AVAILABLE DATA:
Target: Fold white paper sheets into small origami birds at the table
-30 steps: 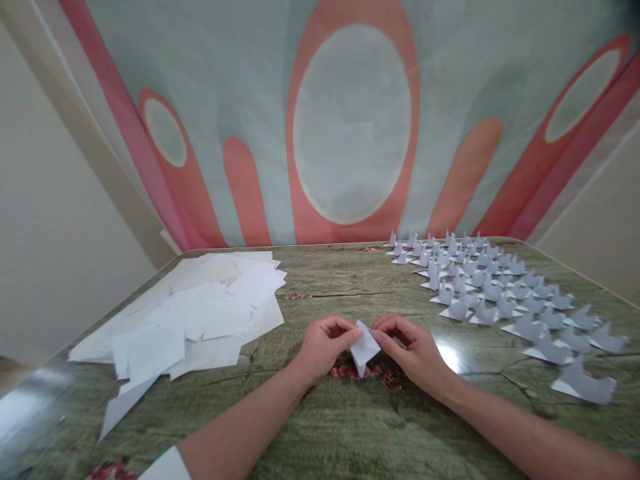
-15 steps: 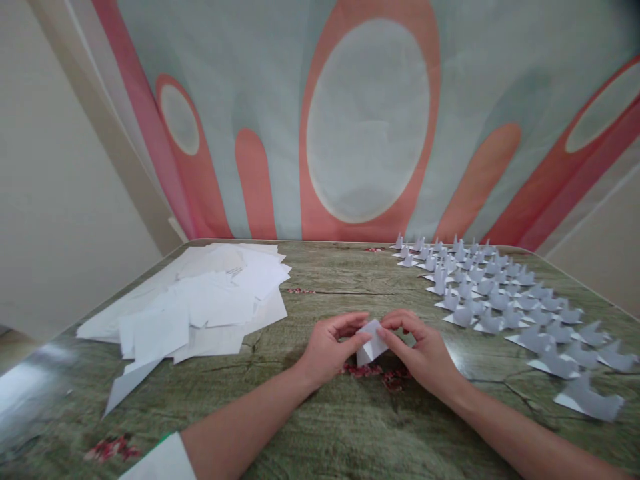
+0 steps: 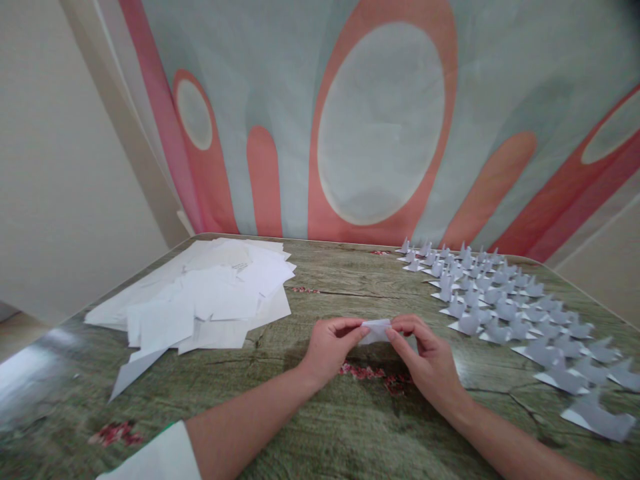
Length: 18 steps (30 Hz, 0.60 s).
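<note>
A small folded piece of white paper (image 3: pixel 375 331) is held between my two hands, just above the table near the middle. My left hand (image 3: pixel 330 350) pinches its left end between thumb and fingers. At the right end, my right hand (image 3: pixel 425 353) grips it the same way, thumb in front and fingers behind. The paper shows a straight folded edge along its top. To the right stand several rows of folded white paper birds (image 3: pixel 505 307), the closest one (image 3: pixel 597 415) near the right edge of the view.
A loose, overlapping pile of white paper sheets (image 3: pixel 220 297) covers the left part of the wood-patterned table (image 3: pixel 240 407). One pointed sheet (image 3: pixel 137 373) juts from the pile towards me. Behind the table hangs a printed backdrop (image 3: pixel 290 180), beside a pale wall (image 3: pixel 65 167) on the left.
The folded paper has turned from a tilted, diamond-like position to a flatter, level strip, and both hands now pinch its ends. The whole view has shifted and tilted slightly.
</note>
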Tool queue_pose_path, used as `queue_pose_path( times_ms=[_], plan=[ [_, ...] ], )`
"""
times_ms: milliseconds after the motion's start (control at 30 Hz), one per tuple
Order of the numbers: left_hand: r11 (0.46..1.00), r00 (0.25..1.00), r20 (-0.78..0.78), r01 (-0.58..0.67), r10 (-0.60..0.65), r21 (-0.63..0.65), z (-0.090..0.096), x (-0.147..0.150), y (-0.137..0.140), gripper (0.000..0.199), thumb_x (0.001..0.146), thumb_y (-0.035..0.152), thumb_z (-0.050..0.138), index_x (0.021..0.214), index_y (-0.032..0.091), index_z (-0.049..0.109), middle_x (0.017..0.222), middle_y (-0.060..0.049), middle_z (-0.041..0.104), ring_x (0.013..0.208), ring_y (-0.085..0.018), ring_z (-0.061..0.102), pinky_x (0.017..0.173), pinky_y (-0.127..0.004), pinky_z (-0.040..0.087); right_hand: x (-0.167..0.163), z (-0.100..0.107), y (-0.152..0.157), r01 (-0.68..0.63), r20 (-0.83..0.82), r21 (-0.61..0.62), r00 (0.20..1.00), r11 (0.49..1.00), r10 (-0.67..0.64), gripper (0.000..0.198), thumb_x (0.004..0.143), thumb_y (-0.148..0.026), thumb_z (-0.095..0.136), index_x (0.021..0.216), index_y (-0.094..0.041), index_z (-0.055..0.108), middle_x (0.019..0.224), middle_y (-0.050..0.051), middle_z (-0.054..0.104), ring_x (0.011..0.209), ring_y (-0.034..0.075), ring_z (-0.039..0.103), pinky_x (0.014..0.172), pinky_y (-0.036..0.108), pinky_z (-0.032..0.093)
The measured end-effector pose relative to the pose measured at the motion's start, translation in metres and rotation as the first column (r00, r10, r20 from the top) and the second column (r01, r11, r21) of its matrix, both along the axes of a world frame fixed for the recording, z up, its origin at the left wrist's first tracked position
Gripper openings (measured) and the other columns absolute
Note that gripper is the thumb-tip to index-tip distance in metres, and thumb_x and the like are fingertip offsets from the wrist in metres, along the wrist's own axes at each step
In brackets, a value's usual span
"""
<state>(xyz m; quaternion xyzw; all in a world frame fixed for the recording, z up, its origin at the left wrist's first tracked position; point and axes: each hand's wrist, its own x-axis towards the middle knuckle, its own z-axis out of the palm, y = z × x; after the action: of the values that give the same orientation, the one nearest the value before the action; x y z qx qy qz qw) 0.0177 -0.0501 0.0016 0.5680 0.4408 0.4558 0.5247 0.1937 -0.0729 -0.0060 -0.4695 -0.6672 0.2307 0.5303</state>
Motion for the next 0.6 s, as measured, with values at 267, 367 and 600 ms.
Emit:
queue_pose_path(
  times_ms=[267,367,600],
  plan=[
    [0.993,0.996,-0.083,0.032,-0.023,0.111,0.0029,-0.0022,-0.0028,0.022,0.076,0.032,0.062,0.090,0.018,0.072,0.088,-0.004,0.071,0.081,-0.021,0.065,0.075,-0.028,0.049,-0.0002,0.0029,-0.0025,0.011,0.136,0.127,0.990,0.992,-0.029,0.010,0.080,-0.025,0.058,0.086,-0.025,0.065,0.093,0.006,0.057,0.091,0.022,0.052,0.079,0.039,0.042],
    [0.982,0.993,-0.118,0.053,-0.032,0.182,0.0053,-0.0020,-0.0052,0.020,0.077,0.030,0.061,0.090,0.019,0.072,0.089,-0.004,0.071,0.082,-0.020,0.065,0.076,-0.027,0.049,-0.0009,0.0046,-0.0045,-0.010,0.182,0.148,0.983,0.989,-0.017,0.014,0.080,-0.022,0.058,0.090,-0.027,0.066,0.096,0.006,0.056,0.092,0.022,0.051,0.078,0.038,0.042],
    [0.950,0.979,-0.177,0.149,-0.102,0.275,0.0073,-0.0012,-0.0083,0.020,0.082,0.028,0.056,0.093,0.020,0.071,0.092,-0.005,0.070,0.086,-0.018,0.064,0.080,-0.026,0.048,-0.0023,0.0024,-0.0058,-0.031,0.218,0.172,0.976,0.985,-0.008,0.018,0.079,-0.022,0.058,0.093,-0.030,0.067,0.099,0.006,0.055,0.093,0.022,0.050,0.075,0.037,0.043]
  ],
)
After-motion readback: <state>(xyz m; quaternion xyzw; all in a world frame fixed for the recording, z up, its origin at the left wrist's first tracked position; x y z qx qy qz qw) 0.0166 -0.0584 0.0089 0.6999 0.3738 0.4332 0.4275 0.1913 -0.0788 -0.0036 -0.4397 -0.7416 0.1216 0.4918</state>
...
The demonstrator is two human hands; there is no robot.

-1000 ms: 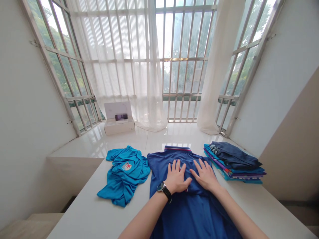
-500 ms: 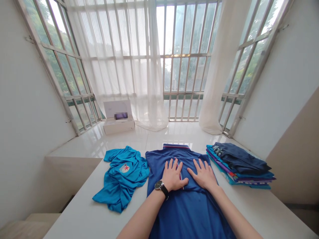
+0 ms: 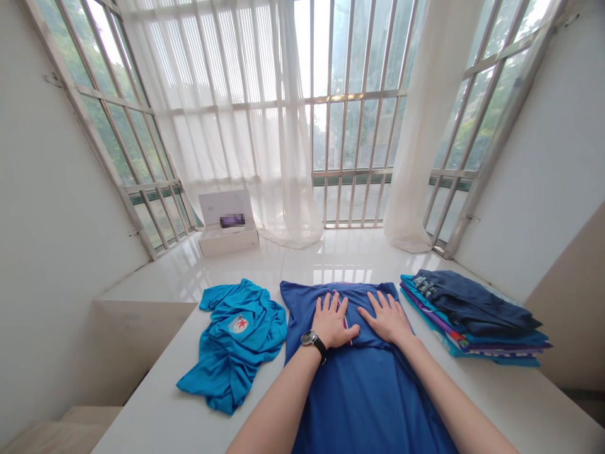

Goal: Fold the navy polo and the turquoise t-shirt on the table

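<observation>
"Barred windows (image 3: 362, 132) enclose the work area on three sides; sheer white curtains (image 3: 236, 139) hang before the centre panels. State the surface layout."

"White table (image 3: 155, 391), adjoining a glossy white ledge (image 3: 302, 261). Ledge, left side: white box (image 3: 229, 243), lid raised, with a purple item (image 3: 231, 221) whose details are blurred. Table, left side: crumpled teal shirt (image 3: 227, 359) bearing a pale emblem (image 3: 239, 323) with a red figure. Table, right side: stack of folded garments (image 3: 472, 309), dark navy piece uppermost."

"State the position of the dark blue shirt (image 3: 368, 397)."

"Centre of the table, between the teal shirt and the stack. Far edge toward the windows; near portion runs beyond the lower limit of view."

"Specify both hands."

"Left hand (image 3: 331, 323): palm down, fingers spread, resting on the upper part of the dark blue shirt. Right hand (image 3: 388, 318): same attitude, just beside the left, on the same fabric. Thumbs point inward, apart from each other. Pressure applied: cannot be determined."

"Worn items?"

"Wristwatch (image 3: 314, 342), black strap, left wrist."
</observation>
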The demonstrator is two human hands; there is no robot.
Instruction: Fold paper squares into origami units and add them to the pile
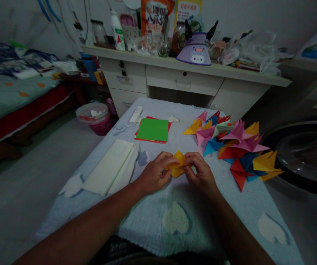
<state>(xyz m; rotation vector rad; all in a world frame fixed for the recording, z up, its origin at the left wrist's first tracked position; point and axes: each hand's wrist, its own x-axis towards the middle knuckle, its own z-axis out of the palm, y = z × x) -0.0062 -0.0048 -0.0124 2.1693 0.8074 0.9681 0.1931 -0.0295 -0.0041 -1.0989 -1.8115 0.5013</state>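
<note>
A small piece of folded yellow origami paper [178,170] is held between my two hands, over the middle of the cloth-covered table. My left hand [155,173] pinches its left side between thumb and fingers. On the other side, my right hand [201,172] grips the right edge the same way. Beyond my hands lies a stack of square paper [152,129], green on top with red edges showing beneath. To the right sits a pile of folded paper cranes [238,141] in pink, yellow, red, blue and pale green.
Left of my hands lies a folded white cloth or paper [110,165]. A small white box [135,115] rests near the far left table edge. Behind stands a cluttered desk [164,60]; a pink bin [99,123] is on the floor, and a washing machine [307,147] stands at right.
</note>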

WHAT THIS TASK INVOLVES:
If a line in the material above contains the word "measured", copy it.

RESPONSE BOX:
The measured end-effector pose relative to the pose measured at the motion's start, translation in metres and rotation as the first column (r00, r10, r20 from the top) and the second column (r01, r11, r21) of its matrix, both along the axes of a world frame fixed for the recording, z up, its origin at the left wrist's first tracked position
Gripper openings (measured) and the other columns absolute
Motion for the next 0.6 s, as measured, with values at 267, 367 and 600 ms.

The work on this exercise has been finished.